What you have to do —
Find every line below that contains the word "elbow" and copy it out.

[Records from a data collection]
_ _ _ _ _
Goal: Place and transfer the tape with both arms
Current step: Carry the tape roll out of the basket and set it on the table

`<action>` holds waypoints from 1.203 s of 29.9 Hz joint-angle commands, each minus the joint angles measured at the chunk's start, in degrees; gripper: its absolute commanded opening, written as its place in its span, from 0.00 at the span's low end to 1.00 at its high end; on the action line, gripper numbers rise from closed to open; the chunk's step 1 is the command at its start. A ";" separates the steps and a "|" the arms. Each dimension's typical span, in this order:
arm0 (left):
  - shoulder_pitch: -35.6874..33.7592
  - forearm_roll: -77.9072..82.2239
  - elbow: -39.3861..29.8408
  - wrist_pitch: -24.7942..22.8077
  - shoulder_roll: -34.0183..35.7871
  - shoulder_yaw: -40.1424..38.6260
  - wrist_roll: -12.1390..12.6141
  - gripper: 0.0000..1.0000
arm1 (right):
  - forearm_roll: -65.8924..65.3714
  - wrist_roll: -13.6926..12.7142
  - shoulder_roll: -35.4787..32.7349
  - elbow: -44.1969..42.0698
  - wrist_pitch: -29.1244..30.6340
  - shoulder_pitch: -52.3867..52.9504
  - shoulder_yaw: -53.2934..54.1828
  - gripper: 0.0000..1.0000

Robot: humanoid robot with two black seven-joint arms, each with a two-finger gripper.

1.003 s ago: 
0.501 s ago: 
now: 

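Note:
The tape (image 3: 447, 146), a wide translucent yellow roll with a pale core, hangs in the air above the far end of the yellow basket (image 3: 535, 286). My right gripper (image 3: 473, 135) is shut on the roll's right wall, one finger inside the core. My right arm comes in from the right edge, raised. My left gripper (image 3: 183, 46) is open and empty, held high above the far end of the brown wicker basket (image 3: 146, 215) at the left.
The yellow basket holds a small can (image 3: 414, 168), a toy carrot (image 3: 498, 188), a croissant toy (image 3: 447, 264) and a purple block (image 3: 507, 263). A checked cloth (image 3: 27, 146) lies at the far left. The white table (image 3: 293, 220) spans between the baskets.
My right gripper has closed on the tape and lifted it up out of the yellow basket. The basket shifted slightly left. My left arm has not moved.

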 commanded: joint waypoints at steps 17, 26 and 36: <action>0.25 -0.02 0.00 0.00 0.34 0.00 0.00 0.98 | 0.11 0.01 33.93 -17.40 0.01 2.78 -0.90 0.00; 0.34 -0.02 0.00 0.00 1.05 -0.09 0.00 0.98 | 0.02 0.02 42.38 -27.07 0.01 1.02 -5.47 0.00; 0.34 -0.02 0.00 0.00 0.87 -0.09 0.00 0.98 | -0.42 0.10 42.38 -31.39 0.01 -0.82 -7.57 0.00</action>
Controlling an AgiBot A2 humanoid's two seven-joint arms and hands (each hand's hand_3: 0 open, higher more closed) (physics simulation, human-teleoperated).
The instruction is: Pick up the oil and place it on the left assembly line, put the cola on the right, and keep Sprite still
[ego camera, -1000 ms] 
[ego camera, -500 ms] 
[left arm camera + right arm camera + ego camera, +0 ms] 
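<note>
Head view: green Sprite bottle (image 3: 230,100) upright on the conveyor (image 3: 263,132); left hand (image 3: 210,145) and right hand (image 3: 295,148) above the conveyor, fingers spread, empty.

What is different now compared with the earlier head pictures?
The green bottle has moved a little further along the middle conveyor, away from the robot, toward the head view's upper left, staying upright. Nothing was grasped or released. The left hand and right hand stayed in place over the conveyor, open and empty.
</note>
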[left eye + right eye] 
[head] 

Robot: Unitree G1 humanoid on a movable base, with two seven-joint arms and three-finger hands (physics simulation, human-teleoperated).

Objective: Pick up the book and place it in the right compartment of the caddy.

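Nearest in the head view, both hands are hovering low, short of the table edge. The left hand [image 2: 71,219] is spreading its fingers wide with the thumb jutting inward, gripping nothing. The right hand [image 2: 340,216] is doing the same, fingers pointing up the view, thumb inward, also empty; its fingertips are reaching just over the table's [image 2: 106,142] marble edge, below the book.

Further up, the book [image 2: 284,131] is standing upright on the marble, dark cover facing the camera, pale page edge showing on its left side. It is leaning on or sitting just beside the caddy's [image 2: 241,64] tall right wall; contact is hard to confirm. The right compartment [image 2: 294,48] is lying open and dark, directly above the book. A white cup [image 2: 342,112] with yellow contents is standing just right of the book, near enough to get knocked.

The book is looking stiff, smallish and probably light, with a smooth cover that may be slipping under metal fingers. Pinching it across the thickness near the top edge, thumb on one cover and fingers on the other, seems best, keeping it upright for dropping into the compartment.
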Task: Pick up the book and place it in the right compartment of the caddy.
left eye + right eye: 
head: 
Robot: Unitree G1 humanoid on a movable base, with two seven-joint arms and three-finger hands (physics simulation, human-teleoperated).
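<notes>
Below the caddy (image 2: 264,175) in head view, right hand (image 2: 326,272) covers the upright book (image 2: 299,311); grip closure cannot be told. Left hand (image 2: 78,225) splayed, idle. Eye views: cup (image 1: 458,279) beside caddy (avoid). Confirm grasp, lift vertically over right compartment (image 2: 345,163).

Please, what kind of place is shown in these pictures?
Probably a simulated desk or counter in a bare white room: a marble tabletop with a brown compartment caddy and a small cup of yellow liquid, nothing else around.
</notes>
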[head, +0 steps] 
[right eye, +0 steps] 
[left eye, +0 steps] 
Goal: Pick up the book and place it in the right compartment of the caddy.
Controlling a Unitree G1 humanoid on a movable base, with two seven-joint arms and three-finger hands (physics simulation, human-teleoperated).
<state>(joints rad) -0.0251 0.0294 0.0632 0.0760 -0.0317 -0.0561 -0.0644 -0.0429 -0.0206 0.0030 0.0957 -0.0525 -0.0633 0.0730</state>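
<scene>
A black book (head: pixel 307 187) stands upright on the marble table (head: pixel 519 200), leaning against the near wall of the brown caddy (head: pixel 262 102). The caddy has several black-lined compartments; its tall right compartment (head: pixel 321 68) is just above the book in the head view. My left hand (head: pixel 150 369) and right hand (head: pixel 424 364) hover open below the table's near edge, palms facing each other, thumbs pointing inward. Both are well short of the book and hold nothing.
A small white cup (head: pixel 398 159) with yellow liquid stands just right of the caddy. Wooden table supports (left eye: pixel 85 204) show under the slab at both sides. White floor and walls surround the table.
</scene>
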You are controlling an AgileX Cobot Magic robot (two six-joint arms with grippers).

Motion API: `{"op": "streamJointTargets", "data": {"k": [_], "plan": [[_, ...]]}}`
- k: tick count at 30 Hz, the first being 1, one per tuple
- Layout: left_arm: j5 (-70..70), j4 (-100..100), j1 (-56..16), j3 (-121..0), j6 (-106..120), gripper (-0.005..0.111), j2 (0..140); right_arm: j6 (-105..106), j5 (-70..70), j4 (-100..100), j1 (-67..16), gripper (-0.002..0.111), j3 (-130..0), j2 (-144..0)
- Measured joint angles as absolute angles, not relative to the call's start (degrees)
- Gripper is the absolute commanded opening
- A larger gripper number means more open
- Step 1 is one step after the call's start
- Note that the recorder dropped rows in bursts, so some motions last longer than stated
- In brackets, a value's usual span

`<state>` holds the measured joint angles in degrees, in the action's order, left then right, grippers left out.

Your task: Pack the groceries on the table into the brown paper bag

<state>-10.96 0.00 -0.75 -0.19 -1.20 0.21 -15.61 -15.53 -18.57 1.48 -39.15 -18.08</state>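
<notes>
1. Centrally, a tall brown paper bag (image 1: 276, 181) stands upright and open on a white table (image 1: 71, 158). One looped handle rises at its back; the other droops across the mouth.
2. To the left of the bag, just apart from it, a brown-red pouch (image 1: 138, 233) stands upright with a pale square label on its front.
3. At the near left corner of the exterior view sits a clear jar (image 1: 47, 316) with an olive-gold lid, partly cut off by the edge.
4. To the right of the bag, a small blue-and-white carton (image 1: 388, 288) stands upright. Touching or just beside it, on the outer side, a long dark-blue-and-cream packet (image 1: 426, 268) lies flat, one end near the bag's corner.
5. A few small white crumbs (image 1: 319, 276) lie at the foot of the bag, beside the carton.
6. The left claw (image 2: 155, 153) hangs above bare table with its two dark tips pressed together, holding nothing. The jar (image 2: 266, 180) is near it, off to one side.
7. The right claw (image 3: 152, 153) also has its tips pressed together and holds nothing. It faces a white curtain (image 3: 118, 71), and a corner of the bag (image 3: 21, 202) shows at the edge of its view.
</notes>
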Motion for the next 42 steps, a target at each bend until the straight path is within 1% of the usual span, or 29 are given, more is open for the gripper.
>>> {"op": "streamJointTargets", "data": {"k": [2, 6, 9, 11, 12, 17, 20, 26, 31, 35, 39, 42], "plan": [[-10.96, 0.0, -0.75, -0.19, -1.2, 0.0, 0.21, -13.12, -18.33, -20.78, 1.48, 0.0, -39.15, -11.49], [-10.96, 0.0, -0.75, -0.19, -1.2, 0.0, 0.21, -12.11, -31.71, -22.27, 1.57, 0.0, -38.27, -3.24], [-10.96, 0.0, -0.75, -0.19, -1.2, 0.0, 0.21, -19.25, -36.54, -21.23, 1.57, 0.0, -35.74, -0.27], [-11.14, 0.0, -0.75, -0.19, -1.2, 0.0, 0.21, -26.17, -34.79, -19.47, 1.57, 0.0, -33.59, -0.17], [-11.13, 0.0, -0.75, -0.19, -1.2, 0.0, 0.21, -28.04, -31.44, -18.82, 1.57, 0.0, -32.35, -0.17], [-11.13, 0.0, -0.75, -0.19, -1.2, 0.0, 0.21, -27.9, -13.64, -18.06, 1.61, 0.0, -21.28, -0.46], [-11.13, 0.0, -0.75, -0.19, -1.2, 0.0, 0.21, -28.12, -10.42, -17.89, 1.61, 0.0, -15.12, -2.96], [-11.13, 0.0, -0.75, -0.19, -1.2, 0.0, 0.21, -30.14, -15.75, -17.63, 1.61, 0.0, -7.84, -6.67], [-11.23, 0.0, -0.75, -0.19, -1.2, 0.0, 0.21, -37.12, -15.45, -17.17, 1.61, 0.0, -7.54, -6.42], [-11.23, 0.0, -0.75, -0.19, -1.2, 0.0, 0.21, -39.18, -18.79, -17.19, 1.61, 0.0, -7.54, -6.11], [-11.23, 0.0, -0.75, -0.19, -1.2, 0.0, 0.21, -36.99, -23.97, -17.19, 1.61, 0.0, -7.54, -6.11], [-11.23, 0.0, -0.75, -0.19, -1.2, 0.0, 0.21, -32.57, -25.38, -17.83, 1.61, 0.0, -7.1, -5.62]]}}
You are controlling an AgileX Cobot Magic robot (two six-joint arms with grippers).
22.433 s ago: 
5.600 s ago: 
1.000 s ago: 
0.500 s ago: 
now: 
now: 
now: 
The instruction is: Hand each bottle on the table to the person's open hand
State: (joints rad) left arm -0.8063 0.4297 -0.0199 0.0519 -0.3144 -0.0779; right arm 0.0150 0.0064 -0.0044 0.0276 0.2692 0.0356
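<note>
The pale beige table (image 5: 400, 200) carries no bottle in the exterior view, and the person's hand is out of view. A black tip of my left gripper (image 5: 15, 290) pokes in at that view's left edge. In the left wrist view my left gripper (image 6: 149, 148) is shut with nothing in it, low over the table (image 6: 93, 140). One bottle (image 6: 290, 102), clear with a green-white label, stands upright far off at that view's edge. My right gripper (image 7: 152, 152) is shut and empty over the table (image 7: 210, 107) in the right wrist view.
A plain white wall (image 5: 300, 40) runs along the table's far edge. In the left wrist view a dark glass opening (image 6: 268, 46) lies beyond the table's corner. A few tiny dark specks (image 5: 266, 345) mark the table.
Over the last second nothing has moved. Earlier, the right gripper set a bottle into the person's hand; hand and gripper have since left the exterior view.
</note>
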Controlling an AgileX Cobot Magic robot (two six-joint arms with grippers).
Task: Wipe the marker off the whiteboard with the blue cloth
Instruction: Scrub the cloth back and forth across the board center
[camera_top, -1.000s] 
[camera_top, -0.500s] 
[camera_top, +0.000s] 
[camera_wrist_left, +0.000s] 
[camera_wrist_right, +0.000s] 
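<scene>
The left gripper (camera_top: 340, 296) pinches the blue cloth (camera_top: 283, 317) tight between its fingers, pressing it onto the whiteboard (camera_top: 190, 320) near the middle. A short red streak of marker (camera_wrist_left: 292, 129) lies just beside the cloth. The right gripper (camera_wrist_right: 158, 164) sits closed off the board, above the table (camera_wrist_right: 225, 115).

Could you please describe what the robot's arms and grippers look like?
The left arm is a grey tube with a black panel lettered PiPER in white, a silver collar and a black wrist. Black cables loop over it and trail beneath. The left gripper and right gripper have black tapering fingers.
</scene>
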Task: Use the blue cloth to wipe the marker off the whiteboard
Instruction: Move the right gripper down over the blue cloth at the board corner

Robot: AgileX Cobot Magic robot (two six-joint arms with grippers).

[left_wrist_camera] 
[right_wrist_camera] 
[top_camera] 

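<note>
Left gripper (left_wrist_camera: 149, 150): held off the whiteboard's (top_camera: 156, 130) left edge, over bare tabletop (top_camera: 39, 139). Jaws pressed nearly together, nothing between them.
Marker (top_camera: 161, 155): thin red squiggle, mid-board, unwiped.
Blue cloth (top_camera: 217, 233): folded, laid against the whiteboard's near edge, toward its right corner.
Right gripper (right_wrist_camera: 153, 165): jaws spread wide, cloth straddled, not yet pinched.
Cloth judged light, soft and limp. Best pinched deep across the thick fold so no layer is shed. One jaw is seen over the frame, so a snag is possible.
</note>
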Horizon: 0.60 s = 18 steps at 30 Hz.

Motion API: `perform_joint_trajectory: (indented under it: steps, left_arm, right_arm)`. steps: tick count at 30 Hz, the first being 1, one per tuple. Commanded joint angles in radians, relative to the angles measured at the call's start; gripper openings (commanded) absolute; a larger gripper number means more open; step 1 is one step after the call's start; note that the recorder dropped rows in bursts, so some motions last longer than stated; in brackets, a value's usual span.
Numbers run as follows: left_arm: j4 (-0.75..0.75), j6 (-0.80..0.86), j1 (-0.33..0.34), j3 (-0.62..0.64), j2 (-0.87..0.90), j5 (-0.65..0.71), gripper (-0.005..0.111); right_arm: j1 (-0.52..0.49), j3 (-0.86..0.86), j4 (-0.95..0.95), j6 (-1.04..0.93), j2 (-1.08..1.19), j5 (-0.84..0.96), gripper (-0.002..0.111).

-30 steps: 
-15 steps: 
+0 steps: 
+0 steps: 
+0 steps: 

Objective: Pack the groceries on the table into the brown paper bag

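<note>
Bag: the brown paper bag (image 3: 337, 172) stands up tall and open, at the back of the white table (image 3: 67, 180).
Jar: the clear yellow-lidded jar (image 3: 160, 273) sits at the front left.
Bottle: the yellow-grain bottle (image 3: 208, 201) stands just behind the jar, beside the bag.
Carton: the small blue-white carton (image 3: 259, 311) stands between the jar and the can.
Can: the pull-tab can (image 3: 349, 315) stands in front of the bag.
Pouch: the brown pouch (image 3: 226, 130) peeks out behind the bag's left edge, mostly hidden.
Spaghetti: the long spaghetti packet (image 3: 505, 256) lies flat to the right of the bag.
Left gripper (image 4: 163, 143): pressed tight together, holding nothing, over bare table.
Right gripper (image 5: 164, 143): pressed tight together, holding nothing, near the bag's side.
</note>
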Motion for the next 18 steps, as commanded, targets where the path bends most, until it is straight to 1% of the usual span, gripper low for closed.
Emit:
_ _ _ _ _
Result for this exercise —
  - elbow: -39.3861..29.8408
  - elbow: -44.1969..42.0698

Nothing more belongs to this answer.